On 4/20/2021 7:00 PM, Elijah Newren wrote:
> On Tue, Apr 13, 2021 at 7:01 AM Derrick Stolee via GitGitGadget
> <gitgitgadget@gmail.com> wrote:
>> diff --git a/dir.h b/dir.h
>> index 51cb0e217247..9d6666f520f3 100644
>> --- a/dir.h
>> +++ b/dir.h
>> @@ -503,7 +503,7 @@ static inline int ce_path_match(struct index_state *istate,
>>                                 char *seen)
>>  {
>>         return match_pathspec(istate, pathspec, ce->name, ce_namelen(ce), 0, seen,
>> -                             S_ISDIR(ce->ce_mode) || S_ISGITLINK(ce->ce_mode));
>> +                             S_ISSPARSEDIR(ce->ce_mode) || S_ISDIR(ce->ce_mode) || S_ISGITLINK(ce->ce_mode));
> 
> I'm confused why this change would be needed, or why it'd semantically
> be meaningful here either.  Doesn't S_ISSPARSEDIR() being true imply
> S_ISDIR() is true (and perhaps even vice versa?).
> 
> By chance, was this a leftover from your early RFC changes from a few
> series ago when you had an entirely different mode for sparse
> directory entries?

I will double-check on this with additional testing and debugging.
Your comments below make it clear that this patch would benefit from
some additional splitting.

>>  }
>>
>>  static inline int dir_path_match(struct index_state *istate,
>> diff --git a/preload-index.c b/preload-index.c
>> index e5529a586366..35e67057ca9b 100644
>> --- a/preload-index.c
>> +++ b/preload-index.c
>> @@ -55,6 +55,8 @@ static void *preload_thread(void *_data)
>>                         continue;
>>                 if (S_ISGITLINK(ce->ce_mode))
>>                         continue;
>> +               if (S_ISSPARSEDIR(ce->ce_mode))
>> +                       continue;
>>                 if (ce_uptodate(ce))
>>                         continue;
>>                 if (ce_skip_worktree(ce))
> 
> Don't we have S_ISSPARSEDIR(ce->ce_mode) implies ce_skip_worktree(ce)?
>  Is this a duplicate check?  If so, is it still desirable for
> future-proofing or code clarity, or is it strictly redundant?

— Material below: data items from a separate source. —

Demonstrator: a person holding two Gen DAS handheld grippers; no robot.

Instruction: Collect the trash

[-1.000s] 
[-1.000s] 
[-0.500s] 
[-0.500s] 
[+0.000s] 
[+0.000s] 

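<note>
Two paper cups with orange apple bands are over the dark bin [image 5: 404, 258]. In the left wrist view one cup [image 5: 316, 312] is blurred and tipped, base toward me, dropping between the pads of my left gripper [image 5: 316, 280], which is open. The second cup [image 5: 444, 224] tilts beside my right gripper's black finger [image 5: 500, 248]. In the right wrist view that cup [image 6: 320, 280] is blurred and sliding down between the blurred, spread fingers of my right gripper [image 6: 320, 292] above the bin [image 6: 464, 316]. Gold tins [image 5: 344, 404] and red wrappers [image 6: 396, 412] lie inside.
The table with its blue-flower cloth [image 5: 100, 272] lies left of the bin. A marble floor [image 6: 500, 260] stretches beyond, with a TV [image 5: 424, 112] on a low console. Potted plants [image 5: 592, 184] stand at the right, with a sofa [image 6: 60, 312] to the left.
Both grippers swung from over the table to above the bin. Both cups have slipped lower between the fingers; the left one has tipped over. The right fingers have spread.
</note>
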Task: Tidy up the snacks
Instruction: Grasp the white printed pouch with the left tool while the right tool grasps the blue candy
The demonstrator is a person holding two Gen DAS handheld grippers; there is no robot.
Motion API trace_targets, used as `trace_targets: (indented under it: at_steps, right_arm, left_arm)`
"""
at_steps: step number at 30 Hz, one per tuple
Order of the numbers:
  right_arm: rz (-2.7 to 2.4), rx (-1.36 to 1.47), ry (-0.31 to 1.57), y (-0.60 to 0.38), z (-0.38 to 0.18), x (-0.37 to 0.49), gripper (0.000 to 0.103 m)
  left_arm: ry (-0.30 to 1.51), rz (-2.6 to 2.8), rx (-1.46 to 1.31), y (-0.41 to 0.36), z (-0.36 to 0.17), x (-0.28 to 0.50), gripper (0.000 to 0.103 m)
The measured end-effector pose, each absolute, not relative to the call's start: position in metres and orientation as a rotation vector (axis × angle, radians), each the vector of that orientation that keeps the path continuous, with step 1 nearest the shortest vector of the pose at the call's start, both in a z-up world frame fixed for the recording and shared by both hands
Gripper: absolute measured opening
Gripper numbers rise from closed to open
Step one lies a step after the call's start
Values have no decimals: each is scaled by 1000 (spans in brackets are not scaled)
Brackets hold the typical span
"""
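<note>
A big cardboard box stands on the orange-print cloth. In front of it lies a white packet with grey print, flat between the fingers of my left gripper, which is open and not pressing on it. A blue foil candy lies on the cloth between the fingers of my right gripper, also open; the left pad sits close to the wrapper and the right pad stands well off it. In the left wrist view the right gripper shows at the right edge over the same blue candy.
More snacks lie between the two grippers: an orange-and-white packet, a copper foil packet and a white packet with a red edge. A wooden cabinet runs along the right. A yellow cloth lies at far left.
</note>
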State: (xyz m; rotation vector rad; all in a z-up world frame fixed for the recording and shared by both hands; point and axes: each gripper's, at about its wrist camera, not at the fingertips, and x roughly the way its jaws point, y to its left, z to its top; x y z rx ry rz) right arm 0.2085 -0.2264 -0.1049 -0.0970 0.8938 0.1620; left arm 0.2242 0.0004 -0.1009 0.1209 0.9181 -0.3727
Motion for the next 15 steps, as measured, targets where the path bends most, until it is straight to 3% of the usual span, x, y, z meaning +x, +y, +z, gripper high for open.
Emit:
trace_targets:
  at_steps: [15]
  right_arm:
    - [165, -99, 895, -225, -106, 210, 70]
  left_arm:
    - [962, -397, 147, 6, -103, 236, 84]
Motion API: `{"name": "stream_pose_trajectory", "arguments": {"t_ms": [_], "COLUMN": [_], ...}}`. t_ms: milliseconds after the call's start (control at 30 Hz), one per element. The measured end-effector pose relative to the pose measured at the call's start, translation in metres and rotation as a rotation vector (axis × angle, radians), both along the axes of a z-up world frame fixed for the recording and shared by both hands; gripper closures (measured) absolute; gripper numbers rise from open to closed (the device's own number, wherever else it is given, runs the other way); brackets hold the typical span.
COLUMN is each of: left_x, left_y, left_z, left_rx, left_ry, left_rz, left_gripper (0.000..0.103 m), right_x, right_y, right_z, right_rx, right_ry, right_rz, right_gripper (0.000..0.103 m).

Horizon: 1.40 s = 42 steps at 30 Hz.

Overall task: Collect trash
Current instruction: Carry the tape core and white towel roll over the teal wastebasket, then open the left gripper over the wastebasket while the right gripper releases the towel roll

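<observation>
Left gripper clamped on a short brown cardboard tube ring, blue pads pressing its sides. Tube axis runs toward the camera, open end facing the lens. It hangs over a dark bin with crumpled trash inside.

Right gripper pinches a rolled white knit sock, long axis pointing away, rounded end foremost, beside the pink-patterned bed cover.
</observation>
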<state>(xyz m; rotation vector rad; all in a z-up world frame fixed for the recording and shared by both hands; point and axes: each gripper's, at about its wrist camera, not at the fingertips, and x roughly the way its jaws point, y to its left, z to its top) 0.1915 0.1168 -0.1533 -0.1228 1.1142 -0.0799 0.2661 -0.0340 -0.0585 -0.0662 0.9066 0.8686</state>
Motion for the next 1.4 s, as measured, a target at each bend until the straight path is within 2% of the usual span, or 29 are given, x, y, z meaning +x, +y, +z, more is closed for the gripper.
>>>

You're right, we could skip this one because the ce_skip_worktree(ce)
is enough to cover this case. I think I created this one because I was
auditing uses of S_ISGITLINK().

>> diff --git a/read-cache.c b/read-cache.c
>> index 29ffa9ac5db9..6308234b4838 100644
>> --- a/read-cache.c
>> +++ b/read-cache.c
>> @@ -1594,6 +1594,9 @@ int refresh_index(struct index_state *istate, unsigned int flags,
>>                 if (ignore_skip_worktree && ce_skip_worktree(ce))
>>                         continue;
>>
>> +               if (istate->sparse_index && S_ISSPARSEDIR(ce->ce_mode))
>> +                       continue;
>> +
> 
> I'm a bit confused about what could trigger ce_skip_worktree(ce) &&
> !ignore_skip_worktree and why it'd be desirable to refresh
> skip-worktree entries.  However, this is tangential to your patch and
> has apparently been around since 2009 (in particular, from 56cac48c35
> ("ie_match_stat(): do not ignore skip-worktree bit with
> CE_MATCH_IGNORE_VALID", 2009-12-14)).

This is probably better served with a statement like this earlier in
the method:

	if (ignore_skip_worktree)
		ensure_full_index(istate);

It seems like ignoring the skip worktree bits is a rare occasion and
it will be worth expanding the index for that case.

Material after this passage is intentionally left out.